I'm so happy I found your blog. Your insight is invaluable. I just wrote a post on my blog about an interaction with a (presumed) autistic boy at the park the other day. I'd love to know what you think.

7:04 PM  
Blogger Jennifer said...

I just have some questions for you, I understand what you are saying, but what do you suggest us parents do when our children seem to be so unhappy and can't communicate their needs? Is it "hateful" to try to give them a life where they are happier? I see your side, but how do we help our little children who are sick physically? I really do want to hear your response to these questions. I am not trying to be defensive. I want to love my child no matter what.

11:37 AM  
Blogger Ettina said...

OK, probably replying way too late, but hopefully you'll see this, Jennifer.
It is not hateful to try to help your child. The problem is that focus on normality can interfere with truly connecting with and helping the child.
If your child is unhappy, try to figure out what is making them unhappy and help them deal with it. Maybe they need some sort of accomodation, maybe they need some kind of therapy, maybe they need something taken away that is bothering them.
If your child can't communicate well enough to meet his or her needs, by all means, do what you can to help them find the way to communicate. Whether that is speech, sign, typing, PECS, it doesn't matter as long as they can say what's important for them to say.
If your child has health problems (and it does seem like some health problems are more common in autism) then give them the treatment they need to be healthy.

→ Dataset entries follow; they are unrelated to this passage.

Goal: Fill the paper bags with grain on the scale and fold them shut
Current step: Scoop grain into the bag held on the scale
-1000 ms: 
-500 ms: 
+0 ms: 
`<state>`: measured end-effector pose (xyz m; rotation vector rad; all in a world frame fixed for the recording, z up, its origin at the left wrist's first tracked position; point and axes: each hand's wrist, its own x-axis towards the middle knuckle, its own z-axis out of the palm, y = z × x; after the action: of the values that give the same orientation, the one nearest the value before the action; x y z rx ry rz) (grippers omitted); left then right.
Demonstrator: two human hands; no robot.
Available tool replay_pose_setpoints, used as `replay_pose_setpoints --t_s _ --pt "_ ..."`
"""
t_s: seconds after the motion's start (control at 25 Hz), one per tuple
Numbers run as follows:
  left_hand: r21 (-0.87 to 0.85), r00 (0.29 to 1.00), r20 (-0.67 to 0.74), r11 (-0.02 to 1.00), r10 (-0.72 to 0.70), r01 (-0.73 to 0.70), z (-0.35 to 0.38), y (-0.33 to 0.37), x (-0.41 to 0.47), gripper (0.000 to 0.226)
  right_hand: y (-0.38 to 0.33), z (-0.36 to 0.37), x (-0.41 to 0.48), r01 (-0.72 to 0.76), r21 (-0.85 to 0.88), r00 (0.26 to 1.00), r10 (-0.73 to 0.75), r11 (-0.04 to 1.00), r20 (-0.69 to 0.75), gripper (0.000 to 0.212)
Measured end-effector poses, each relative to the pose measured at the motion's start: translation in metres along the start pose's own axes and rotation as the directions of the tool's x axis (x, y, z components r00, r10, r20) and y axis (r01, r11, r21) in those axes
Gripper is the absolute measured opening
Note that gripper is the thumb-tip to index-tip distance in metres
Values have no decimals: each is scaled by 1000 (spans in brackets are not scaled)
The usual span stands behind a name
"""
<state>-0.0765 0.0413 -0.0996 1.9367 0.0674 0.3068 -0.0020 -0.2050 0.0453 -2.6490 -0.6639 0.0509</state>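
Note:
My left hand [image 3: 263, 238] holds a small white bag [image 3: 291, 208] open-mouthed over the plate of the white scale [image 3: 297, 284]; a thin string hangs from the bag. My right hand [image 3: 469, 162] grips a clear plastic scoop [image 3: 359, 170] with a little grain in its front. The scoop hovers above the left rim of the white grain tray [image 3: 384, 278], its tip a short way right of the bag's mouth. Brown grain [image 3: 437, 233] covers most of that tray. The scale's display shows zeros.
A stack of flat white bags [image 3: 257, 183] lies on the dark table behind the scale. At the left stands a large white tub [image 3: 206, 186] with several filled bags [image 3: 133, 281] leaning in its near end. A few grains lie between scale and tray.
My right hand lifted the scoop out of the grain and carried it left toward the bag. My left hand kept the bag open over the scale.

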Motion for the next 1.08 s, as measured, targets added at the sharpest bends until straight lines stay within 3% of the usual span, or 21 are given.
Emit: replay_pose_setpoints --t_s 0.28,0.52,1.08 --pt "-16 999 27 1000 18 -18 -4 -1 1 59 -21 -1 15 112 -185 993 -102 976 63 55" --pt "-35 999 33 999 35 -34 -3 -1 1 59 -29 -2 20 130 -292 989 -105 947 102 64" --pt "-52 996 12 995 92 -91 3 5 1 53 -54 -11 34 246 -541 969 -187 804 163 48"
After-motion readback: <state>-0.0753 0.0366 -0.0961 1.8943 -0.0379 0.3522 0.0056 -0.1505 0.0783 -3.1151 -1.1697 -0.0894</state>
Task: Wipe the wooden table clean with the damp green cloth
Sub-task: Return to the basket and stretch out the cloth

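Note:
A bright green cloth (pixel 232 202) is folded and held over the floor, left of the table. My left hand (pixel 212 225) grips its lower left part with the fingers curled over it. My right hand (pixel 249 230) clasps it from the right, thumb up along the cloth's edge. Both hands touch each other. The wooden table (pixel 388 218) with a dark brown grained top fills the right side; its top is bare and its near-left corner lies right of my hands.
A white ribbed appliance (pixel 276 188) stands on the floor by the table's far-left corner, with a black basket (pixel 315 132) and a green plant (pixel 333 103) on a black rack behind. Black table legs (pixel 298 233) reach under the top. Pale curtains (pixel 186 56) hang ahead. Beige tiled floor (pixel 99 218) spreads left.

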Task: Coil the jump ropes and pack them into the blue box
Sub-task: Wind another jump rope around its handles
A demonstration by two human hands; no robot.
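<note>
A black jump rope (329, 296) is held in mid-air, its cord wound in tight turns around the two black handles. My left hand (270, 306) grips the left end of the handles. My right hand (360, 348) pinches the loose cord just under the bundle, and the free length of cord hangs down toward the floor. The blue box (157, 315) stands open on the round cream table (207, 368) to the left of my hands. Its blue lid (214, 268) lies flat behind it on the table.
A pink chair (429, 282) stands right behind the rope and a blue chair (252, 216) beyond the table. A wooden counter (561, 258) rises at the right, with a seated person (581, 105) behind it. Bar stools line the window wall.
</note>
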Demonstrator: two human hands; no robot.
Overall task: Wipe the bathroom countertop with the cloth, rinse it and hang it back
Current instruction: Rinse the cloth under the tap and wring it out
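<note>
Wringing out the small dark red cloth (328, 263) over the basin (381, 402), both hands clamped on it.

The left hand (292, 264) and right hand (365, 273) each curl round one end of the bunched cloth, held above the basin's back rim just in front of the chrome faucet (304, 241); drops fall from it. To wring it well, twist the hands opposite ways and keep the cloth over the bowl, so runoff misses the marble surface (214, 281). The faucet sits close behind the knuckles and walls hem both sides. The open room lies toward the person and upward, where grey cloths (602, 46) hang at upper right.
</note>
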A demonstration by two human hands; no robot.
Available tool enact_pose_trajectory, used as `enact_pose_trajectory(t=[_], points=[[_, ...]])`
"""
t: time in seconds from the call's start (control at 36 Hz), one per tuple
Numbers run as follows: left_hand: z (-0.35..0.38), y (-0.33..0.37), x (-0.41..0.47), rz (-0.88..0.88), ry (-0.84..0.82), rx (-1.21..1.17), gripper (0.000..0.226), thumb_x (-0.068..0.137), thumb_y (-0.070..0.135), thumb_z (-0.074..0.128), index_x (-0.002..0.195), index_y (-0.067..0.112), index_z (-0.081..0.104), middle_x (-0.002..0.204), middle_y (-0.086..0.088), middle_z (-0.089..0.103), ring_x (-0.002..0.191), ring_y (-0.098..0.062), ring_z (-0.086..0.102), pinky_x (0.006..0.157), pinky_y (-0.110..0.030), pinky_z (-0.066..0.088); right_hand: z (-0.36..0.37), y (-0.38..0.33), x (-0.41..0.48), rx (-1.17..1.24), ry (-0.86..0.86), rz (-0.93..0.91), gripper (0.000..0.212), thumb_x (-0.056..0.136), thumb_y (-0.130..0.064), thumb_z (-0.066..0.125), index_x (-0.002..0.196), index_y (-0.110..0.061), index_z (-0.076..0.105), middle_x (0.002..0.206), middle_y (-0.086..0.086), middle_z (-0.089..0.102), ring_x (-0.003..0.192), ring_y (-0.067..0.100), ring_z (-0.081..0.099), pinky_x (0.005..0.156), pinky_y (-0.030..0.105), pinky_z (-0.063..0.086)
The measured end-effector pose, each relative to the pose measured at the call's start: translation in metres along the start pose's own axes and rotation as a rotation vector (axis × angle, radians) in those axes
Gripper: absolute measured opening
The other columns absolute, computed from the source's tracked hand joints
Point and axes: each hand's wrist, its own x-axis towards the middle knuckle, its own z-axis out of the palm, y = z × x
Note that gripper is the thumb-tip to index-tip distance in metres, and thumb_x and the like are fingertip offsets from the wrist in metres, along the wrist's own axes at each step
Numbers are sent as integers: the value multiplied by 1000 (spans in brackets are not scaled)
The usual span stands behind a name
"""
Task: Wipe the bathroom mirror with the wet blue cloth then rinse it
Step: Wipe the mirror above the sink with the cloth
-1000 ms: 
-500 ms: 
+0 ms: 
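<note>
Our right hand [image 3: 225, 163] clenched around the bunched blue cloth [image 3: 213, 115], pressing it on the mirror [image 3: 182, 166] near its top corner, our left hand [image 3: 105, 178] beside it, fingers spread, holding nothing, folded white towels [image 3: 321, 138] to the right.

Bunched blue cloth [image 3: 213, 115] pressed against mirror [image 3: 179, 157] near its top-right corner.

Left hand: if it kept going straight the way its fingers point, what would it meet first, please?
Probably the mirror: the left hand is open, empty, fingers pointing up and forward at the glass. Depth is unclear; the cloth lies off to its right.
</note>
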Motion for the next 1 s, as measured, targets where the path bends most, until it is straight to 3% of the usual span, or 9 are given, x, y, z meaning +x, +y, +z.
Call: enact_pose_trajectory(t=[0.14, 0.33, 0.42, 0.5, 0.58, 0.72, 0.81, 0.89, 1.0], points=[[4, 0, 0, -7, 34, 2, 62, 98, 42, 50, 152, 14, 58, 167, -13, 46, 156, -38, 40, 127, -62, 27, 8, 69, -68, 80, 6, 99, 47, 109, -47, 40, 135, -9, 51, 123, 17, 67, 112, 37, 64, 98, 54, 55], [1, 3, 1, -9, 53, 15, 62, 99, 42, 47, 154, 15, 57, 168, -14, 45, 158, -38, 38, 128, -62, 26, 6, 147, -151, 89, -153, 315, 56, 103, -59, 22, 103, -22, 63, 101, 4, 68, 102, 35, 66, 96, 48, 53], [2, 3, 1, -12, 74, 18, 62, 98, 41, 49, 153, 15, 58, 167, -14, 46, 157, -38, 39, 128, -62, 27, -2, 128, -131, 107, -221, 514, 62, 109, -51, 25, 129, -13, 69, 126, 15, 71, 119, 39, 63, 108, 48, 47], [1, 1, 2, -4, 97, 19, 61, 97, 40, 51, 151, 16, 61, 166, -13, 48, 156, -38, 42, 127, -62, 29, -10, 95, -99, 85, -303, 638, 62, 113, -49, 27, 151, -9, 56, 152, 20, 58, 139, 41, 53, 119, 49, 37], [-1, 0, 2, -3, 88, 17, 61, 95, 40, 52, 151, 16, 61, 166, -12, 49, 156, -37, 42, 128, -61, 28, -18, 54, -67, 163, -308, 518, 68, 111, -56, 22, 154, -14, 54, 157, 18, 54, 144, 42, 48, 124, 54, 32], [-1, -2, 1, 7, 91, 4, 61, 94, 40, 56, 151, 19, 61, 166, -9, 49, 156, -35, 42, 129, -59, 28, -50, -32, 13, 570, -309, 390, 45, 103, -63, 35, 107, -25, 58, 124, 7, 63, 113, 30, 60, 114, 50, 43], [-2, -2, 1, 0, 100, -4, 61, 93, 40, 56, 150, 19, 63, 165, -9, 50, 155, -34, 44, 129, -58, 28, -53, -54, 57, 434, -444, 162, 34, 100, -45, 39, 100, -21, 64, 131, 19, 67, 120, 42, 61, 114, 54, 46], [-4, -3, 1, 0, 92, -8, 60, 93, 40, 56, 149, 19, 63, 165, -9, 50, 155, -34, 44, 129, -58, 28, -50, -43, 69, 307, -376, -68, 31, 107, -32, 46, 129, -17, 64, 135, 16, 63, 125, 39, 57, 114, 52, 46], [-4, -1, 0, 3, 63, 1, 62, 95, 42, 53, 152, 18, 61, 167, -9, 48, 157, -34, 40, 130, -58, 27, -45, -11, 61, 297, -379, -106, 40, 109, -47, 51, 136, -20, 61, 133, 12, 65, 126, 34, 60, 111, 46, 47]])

It may be a special diet, it may be some medication, it may be some other kind of treatment. However, be careful with this - always seek out a reputable doctor to advise any medical treatments, because the potential for an untrained person to cause harm is tremendous.
But when a child laughs with joy, what does it matter if their delight is at the sight of their fingers fluttering in front of their eyes? Or if a child seems content alone, what does it matter if they don't play with others? Always remember that you're not trying to change your child. He/she is, and will always be, different. You're trying to find a way that your child can live with that difference in happiness.